Work request →
From the first line of the listing, copy each line exactly until you have included the line with "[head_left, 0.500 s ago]"; leave out the pictures.

Data records →
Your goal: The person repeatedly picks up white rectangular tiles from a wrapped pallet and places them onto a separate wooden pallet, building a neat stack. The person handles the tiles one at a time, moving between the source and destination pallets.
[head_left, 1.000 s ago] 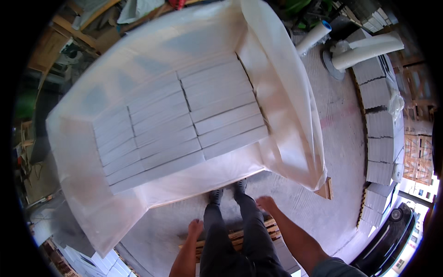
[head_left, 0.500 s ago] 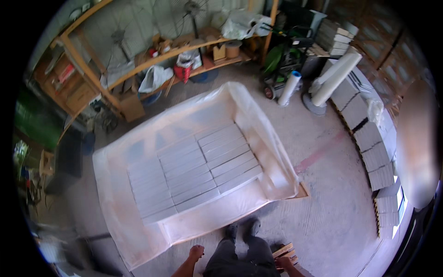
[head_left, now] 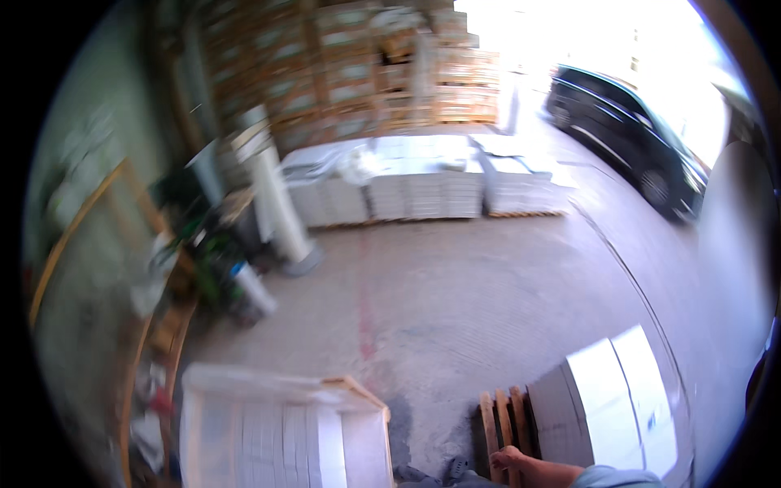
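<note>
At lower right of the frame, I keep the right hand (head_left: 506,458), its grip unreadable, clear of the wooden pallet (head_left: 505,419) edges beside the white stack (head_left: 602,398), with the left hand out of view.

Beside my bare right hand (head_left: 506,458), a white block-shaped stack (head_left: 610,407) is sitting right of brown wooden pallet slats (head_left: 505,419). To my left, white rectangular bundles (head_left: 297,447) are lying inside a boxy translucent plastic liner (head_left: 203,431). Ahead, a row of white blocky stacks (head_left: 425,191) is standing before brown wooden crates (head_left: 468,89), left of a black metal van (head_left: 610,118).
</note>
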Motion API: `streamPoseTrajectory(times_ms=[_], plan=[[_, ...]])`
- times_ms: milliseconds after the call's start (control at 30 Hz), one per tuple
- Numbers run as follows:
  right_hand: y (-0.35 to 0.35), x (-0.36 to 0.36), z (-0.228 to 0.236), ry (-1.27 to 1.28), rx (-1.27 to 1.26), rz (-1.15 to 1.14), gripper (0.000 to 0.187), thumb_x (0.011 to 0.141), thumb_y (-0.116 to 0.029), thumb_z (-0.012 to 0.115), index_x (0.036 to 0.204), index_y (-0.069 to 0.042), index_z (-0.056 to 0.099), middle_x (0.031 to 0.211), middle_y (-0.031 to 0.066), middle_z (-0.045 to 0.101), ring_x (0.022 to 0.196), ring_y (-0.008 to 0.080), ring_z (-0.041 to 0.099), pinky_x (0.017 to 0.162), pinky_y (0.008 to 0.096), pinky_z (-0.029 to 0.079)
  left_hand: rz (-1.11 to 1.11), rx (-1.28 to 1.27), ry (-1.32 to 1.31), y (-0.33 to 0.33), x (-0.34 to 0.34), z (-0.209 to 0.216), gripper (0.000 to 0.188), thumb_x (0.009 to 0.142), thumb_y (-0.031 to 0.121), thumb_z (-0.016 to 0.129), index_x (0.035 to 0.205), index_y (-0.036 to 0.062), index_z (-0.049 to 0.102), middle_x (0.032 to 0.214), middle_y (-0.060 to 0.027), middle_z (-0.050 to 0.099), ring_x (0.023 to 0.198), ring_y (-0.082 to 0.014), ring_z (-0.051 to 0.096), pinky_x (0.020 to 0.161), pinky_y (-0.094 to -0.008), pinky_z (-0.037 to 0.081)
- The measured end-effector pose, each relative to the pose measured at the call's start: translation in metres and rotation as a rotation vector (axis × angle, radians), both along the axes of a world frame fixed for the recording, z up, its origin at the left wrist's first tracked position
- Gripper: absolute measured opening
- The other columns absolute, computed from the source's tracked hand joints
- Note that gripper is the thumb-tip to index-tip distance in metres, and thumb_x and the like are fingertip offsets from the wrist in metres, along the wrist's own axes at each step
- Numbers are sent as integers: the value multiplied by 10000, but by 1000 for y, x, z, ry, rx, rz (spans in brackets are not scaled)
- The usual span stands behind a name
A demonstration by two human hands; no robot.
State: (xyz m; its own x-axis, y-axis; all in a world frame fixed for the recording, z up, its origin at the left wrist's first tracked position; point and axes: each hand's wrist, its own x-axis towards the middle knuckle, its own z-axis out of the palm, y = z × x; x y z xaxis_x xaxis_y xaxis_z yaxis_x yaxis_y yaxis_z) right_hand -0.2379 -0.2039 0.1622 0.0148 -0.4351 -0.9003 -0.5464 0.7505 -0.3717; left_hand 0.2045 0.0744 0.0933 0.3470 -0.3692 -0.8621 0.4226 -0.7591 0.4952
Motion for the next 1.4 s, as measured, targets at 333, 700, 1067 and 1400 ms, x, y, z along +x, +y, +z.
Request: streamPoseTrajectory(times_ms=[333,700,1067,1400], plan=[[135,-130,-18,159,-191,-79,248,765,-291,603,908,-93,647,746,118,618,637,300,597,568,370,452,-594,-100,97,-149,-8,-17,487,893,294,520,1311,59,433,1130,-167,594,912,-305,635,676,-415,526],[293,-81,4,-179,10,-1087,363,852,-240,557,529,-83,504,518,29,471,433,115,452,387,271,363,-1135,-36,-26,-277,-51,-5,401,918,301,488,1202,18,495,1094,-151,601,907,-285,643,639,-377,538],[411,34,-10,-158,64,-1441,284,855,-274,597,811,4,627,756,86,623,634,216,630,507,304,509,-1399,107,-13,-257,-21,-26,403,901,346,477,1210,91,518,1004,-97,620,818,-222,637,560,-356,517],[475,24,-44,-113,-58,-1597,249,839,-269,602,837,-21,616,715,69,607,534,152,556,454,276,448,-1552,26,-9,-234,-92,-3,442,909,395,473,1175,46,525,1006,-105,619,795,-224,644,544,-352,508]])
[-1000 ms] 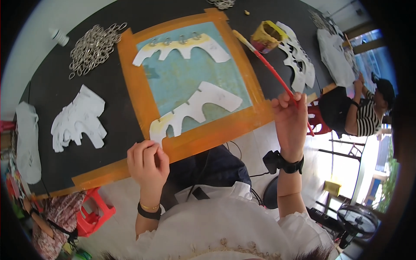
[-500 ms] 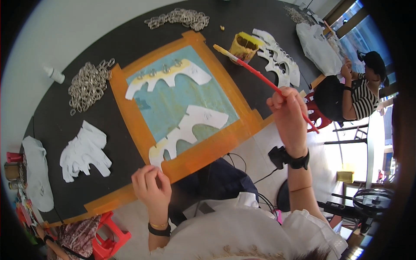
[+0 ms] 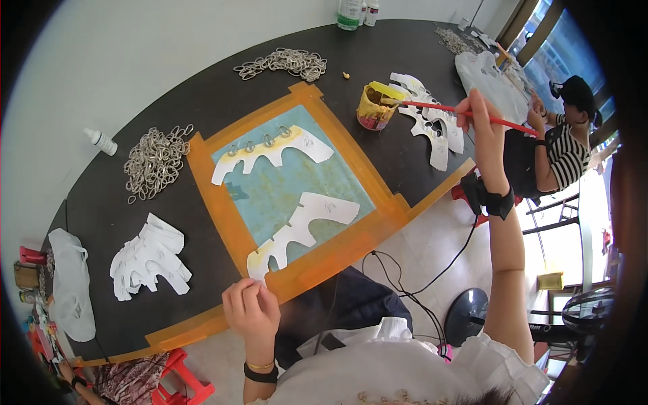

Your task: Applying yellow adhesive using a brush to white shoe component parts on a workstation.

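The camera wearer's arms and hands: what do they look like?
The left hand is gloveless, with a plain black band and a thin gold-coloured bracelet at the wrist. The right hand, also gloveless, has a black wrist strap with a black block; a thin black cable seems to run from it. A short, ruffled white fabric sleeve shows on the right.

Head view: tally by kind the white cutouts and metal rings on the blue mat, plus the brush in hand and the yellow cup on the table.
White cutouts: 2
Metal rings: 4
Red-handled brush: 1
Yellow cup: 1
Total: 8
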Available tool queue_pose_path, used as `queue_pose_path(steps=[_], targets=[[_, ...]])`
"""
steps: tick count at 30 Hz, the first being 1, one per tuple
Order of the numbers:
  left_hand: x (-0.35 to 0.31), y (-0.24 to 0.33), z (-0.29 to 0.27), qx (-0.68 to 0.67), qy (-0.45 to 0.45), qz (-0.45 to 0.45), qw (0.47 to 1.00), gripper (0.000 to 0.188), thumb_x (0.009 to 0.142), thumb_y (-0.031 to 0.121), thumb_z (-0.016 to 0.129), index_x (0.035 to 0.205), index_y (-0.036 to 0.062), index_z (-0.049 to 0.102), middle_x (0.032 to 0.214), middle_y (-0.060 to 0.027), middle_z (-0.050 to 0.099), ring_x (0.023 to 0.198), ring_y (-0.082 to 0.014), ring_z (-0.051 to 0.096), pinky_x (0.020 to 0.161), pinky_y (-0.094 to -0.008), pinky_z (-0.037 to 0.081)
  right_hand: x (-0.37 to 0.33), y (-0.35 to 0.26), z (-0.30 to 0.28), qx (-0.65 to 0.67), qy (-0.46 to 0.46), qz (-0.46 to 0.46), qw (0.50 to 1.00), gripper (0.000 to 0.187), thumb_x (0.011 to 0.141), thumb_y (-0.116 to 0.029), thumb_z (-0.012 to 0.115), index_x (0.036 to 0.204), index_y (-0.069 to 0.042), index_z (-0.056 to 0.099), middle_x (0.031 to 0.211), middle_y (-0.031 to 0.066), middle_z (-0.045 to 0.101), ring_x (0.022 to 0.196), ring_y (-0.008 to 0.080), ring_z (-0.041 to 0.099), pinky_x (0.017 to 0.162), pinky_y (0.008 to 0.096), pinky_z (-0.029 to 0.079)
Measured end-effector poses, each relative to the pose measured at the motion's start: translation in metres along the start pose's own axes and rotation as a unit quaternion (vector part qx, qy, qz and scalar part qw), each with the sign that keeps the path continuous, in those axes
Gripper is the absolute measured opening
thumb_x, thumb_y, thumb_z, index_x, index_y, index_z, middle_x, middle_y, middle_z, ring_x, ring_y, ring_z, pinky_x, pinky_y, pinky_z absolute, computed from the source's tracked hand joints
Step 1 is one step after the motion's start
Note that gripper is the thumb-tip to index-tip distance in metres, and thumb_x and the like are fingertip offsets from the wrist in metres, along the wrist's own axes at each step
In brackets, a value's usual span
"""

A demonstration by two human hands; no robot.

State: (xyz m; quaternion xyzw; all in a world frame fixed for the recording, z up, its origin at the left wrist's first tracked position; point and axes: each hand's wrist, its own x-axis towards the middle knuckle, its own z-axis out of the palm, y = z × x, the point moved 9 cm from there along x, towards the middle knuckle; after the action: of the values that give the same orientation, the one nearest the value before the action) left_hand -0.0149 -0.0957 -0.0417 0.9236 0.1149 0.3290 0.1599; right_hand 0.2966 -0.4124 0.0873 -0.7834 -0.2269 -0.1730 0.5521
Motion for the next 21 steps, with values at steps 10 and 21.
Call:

Exercise output →
Your goal: The person repeatedly picks up white rectangular tiles from a wrapped pallet and places them onto a separate wooden pallet, building a neat stack. The person handles the tiles one at a time, moving between the source and destination pallets.
[head_left, 1.000 s ago] 
[head_left, 0.500 s ago] 

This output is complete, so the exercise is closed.